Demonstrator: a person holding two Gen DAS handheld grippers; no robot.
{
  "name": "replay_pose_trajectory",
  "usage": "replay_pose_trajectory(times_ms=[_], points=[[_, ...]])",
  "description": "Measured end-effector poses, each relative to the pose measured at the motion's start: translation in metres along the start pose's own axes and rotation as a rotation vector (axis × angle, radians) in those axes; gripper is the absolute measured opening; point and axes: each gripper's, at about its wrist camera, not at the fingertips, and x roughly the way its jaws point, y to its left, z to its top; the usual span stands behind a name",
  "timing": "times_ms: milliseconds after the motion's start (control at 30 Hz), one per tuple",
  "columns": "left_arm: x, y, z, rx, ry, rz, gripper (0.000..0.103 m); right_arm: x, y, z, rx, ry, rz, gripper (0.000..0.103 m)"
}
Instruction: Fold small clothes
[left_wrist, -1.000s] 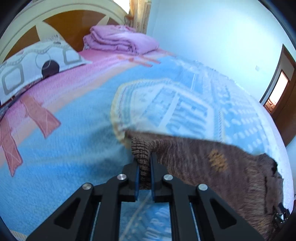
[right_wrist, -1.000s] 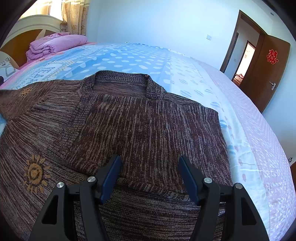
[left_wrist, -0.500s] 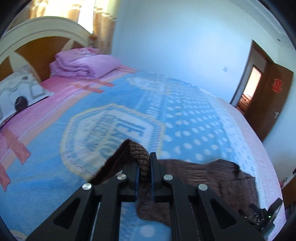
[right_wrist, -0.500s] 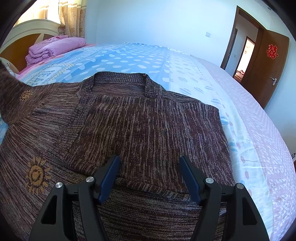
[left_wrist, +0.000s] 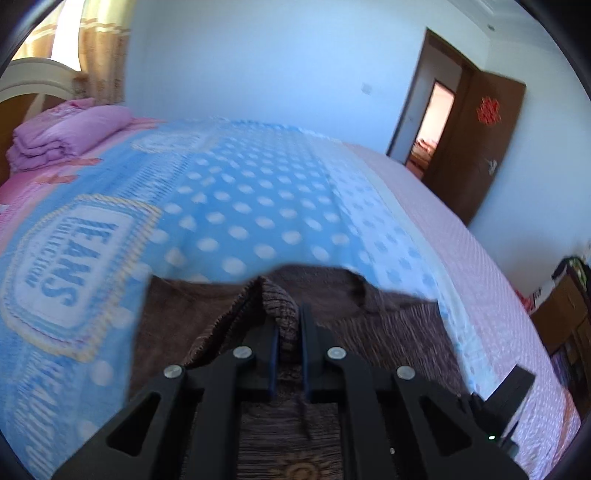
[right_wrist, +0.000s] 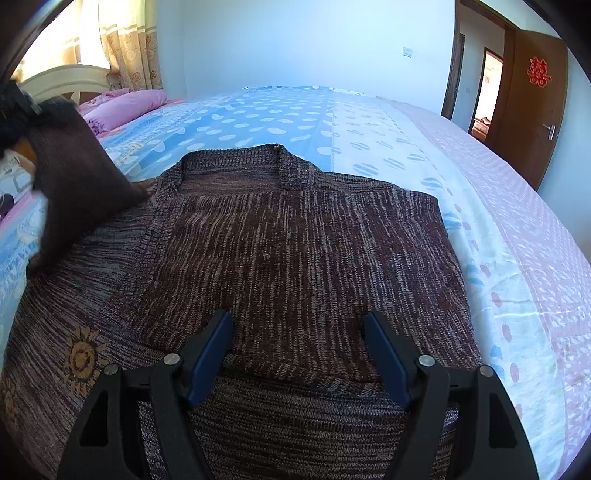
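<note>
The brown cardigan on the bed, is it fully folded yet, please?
Partly folded: the cardigan has its right side folded in, while the left gripper holds its cuff lifted.

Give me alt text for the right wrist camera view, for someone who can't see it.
A brown knitted cardigan lies flat on a bed with a blue polka-dot sheet, its left sleeve lifted off the bed at the picture's left edge. In the foreground the right gripper hovers over the cardigan's lower part, jaws opening, nothing between them.
</note>
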Motion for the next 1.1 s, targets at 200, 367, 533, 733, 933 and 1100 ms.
replay_pose_trajectory(times_ms=[200, 367, 533, 733, 933, 1100], points=[[0.014, -0.036, -0.037, 0.123, 0.116, -0.040, 0.032, 0.001, -0.009, 0.001, 0.044, 0.002, 0.048, 0.079], [-0.034, 0.007, -0.048, 0.195, -0.076, 0.165, 0.081, 0.000, -0.014, 0.001, 0.074, -0.004, 0.086, 0.080], [-0.007, 0.081, -0.056, 0.223, -0.001, 0.542, 0.079, -0.016, -0.024, -0.001, 0.129, -0.075, 0.089, 0.080], [0.005, 0.110, -0.077, 0.212, 0.085, 0.544, 0.079, -0.044, 0.027, 0.019, 0.023, -0.083, 0.134, 0.080], [0.008, 0.115, -0.080, 0.166, 0.072, 0.527, 0.084, -0.005, 0.116, 0.044, -0.210, 0.024, 0.157, 0.078], [0.013, 0.127, -0.079, 0.117, 0.072, 0.499, 0.090, 0.041, 0.095, 0.070, -0.207, 0.055, -0.088, 0.059]])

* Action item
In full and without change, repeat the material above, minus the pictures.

* Answer space
Demonstrator: a person holding two Gen DAS handheld grippers; no robot.
{
  "name": "replay_pose_trajectory",
  "usage": "replay_pose_trajectory(times_ms=[_], points=[[_, ...]])",
  "description": "Measured end-effector poses, each relative to the pose measured at the motion's start: translation in metres along the start pose's own axes and rotation as a rotation vector (axis × angle, radians) in those axes; gripper is the absolute measured opening; point and axes: each gripper's, at about its wrist camera, not at the fingertips, and x roughly the way its jaws point, y to its left, z to its top; the usual span stands behind a name",
  "timing": "times_ms: milliseconds after the motion's start (control at 30 Hz), one per tuple",
  "columns": "left_arm: x, y, z, rx, ry, rz, gripper (0.000..0.103 m); right_arm: x, y, z, rx, ry, rz, gripper (0.000..0.103 m)"
}
Instruction: Fold small clothes
[left_wrist, -1.000s] 
[right_wrist, -1.000s] 
[left_wrist, -0.500s] 
[right_wrist, -0.500s] 
[left_wrist, +0.000s] 
[right_wrist, +0.000s] 
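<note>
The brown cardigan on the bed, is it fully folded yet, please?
Partly folded: the cardigan has its right side folded in, while the left gripper holds its cuff lifted.

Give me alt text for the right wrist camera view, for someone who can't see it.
A brown knitted cardigan lies flat on a bed with a blue polka-dot sheet, its left sleeve lifted off the bed at the picture's left edge. In the foreground the right gripper hovers over the cardigan's lower part, jaws opening, nothing between them.
</note>
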Motion for the next 1.1 s, targets at 200, 367, 533, 733, 933 and 1100 ms.
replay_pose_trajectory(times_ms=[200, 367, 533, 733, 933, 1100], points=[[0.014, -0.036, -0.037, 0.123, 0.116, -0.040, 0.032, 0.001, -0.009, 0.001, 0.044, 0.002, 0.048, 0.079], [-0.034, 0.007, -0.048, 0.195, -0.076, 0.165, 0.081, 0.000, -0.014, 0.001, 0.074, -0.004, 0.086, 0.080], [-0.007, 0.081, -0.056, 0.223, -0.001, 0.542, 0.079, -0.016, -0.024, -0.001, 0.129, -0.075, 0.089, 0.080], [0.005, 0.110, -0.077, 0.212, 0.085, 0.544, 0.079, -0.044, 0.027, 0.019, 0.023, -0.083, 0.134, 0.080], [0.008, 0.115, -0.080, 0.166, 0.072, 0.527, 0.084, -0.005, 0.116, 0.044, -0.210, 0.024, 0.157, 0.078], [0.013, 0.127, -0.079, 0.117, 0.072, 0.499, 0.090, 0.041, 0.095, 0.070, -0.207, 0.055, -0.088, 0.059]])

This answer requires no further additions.